Civ. 1re, 15 mai 2015, n° 14-13.151
Références
■ Code civil
Article 1382
« Tout fait quelconque de l'homme, qui cause à autrui un dommage, oblige celui par la faute duquel il est arrivé à le réparer. »
Article 1386-1
« Le producteur est responsable du dommage causé par un défaut de son produit, qu'il soit ou non lié par un contrat avec la victime. »
Article 1386-17
« L'action en réparation fondée sur les dispositions du présent titre se prescrit dans un délai de trois ans à compter de la date à laquelle le demandeur a eu ou aurait dû avoir connaissance du dommage, du défaut et de l'identité du producteur. »
Article 2226
« L'action en responsabilité née à raison d'un événement ayant entraîné un dommage corporel, engagée par la victime directe ou indirecte des préjudices qui en résultent, se prescrit par dix ans à compter de la date de la consolidation du dommage initial ou aggravé.
Toutefois, en cas de préjudice causé par des tortures ou des actes de barbarie, ou par des violences ou des agressions sexuelles commises contre un mineur, l'action en responsabilité civile est prescrite par vingt ans. »
■ Directive 85/374/CEE du Conseil du 25 juillet 1985 relative au rapprochement des dispositions législatives, réglementaires et administratives des États membres en matière de responsabilité du fait des produits défectueux
Article 10
«1. Les États membre prévoient dans leur législation que l'action en réparation prévue par la présente directive se prescrit dans un délai de trois ans à compter de la date à laquelle le plaignant a eu ou aurait dû avoir connaissance du dommage, du défaut et de l'identité du producteur.»
■ Civ. 1re, 23 janv. 2014, n° 12-22.123, D. 2014. 589, ibid. 584, avis Léonard Bernard de la Gatinais ; ibid. 590, note M. Bacache ; ibid. 2021, obs.
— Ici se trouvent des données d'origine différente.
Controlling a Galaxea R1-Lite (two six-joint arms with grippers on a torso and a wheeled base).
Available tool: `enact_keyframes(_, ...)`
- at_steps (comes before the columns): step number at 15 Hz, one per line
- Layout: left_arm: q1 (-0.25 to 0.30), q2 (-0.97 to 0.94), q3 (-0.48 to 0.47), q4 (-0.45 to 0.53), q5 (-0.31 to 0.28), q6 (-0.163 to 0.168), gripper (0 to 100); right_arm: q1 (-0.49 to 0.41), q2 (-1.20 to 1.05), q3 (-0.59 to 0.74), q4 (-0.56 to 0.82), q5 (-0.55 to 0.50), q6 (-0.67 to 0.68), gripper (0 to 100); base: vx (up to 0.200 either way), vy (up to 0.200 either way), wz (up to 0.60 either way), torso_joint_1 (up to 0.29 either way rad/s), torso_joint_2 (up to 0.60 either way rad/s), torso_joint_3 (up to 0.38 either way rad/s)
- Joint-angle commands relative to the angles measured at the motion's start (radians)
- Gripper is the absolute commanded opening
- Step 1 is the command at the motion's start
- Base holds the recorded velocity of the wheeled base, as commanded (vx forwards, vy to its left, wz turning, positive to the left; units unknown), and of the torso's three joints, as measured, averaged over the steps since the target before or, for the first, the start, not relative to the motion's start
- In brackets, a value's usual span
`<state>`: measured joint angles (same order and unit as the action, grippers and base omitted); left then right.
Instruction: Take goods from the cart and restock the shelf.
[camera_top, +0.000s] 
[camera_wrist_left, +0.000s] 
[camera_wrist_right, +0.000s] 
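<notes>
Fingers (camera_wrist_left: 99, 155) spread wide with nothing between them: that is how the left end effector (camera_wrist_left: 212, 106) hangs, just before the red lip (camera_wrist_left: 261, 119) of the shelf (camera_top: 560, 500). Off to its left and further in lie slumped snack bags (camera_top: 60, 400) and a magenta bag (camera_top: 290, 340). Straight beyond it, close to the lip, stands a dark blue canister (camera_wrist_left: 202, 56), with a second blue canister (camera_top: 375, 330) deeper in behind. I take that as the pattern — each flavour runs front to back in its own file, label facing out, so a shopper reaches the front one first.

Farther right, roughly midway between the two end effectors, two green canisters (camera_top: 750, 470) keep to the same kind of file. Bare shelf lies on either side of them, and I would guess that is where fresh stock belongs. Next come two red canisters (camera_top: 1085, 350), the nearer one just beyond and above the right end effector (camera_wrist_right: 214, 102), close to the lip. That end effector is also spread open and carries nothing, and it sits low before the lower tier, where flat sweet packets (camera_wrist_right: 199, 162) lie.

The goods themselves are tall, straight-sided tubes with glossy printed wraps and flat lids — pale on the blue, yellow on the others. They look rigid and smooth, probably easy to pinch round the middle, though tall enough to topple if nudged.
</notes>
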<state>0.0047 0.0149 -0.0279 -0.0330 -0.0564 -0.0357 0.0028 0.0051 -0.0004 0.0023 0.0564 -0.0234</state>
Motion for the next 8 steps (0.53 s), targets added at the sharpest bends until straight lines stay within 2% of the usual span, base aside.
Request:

A. Laude ; ibid. 2015. 124, obs. P. Brun et O. Gout ; RDSS 2014. 295, note F. Arhab-Girardin ; RTD civ. 2014. 379, obs. P. Jourdain.
■ CJCE, 13 nov. 1990, Marleasing, n° C-106/89, Rev. sociétés 1991. 532, note Y. Chaput, RTD com. 1991. 68, obs. C. Champaud.
■ CJCE, gr. ch., 4 juill. 2006, Adenele, n° C-212/04, D. 2006. 2209, Dr. soc. 2007. 94, note C. Vigneau.
■ CJCE, gr. ch., 15 avr. 2008, Impact, n° C-268/06
■ CJCE, 30 sept. 2003, Köbler , n° C-224/01, D. 2003. 2546.
■ CJUE, gr. ch., 24 janv. 2012, Maribel Dominguez, n° C-282/10, RDT 2012. 371, obs. M. Véricel ; RTD eur. 2012. 490, obs. S. Robin-Olivier ; ibid. 2013. 677, obs. F. Benoît-Rohmer .
■ P. Jourdain, RTD civ. 2007. 580
■ M. Bacache, « La loi n° 98-389 du 19 mai 1998, 10 ans après » ; RCA 2008, étude 7, spéc. n° 4 et s.